### TASK GOAL
Below this line is a listing that includes pictures. Copy exactly, and only, the lines from the one containing "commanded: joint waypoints" through the one containing "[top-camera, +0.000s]"; the pictures do not go in the copy.

----------

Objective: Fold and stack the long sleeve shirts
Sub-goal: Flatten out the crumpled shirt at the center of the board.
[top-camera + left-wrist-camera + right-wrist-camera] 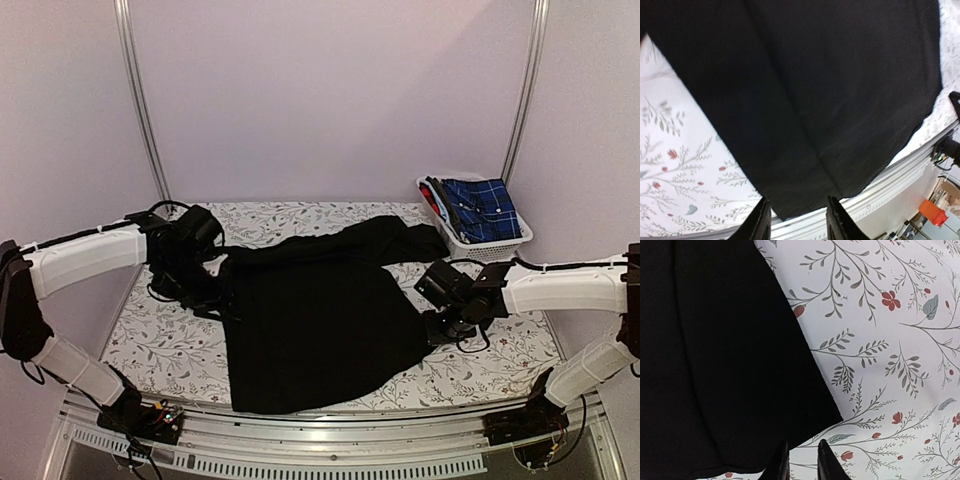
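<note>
The black shirt [310,320] lies spread flat in the middle of the table [150,340], on a pale cover printed with leafy sprigs and small red flowers. Its broad body reaches down to the near edge. One sleeve [400,240] runs off toward the right rear and ends just short of the basket [500,247].

The left gripper [205,290] hangs at the shirt's left edge, over the dark cloth. In the left wrist view its fingers [762,220] stand moderately apart. Nothing is between them, and the shirt's hem and the table's metal rail show in the gap.

The right gripper [445,312] is low at the shirt's right edge. In the right wrist view its fingers [827,460] are only a narrow slit apart and hold nothing. Below them a corner of the shirt meets the flowered cover.

The white slotted basket sits in the far right corner of the table. A blue plaid cloth [480,208] is heaped in it, with something red [428,198] beside it on the left. Both arms reach in from the sides, and their white links angle toward the shirt.
</note>
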You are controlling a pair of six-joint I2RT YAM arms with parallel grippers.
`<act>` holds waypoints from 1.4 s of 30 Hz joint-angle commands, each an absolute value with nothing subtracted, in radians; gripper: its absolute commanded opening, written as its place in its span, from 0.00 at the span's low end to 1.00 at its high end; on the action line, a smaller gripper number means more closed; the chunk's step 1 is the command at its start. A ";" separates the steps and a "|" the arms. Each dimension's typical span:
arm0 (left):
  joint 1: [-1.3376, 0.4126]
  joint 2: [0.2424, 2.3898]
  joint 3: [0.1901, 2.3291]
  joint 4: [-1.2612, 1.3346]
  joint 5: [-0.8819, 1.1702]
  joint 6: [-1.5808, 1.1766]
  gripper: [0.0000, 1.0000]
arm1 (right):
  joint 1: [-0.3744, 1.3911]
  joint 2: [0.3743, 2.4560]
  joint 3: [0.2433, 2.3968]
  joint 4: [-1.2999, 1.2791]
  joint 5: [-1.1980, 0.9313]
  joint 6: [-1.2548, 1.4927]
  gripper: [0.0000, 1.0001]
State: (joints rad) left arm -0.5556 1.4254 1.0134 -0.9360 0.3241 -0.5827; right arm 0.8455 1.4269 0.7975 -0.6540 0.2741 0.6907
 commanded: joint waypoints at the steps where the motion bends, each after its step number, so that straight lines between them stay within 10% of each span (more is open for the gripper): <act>1: -0.502 1.461 1.151 -0.828 0.278 -0.584 0.38 | 0.851 1.394 0.862 -0.690 0.288 0.708 0.28; 8: -0.425 1.756 1.434 -0.604 0.254 -0.573 0.35 | 0.851 1.436 1.022 -0.589 0.276 0.627 0.55; 18: -0.433 2.245 1.923 -0.555 0.192 -0.568 0.31 | 0.851 1.611 1.102 -0.420 0.189 0.596 0.55; 42: -0.425 2.725 2.320 -0.506 0.220 -0.704 0.26 | 0.851 1.740 1.033 -0.347 0.081 0.604 0.54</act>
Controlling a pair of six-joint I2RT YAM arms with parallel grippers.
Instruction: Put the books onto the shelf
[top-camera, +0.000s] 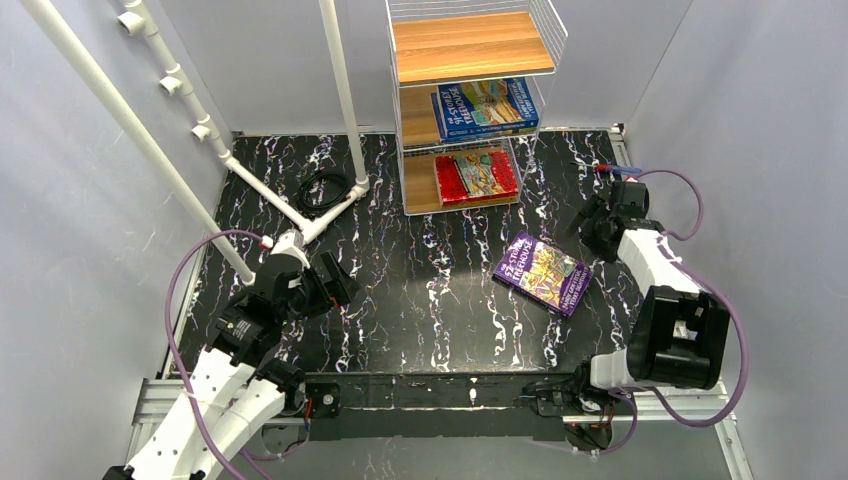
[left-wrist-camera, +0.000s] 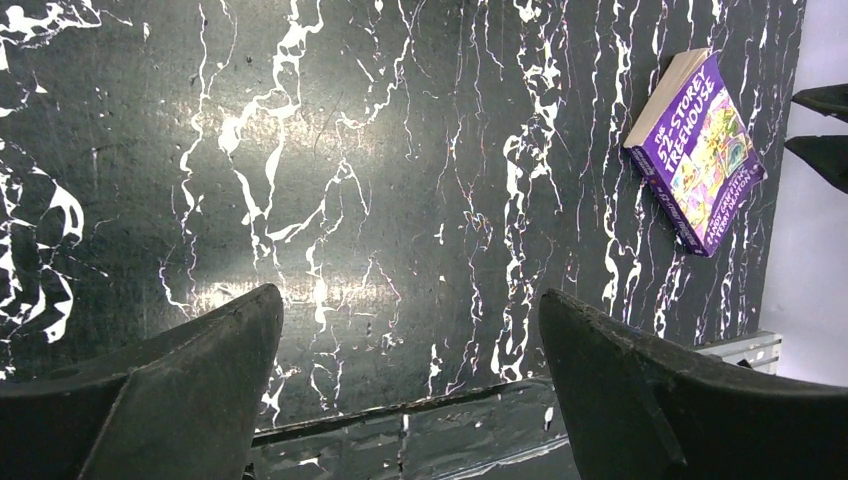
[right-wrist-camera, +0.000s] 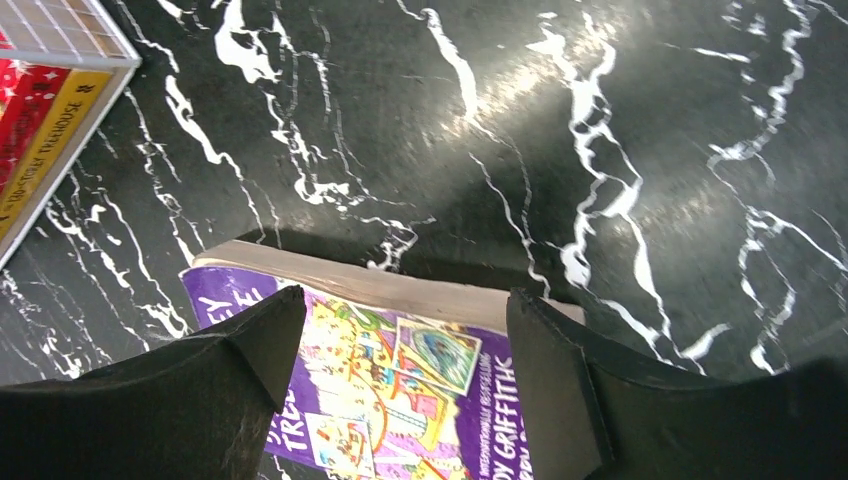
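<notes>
Purple book lies flat on the table; your right gripper hangs over its page edge, jaws apart, holding nothing.
Expect a thin, light paperback that bends and has a slick cover; lying flat it offers little to pinch, so take an edge near the spine. The shelf stands beyond, blue book on its middle board, red book on the lowest. Pipe frame and cable sit left, off your path. Your left gripper is spread wide over bare table.
</notes>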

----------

### PROBLEM SOLUTION
 commanded: joint waypoints at the steps where the motion bends, each after its step number, so that straight lines between them stay within 10% of each span (more is open for the gripper): <act>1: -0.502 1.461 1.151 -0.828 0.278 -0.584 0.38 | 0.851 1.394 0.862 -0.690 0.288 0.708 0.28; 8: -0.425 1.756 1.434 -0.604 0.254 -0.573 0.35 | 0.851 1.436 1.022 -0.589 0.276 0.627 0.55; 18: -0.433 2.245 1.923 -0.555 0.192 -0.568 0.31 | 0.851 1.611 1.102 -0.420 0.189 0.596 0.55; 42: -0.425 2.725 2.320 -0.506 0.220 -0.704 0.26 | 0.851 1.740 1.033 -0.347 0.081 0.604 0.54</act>
Controlling a pair of six-joint I2RT YAM arms with parallel grippers.
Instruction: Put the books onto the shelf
[top-camera, +0.000s] 

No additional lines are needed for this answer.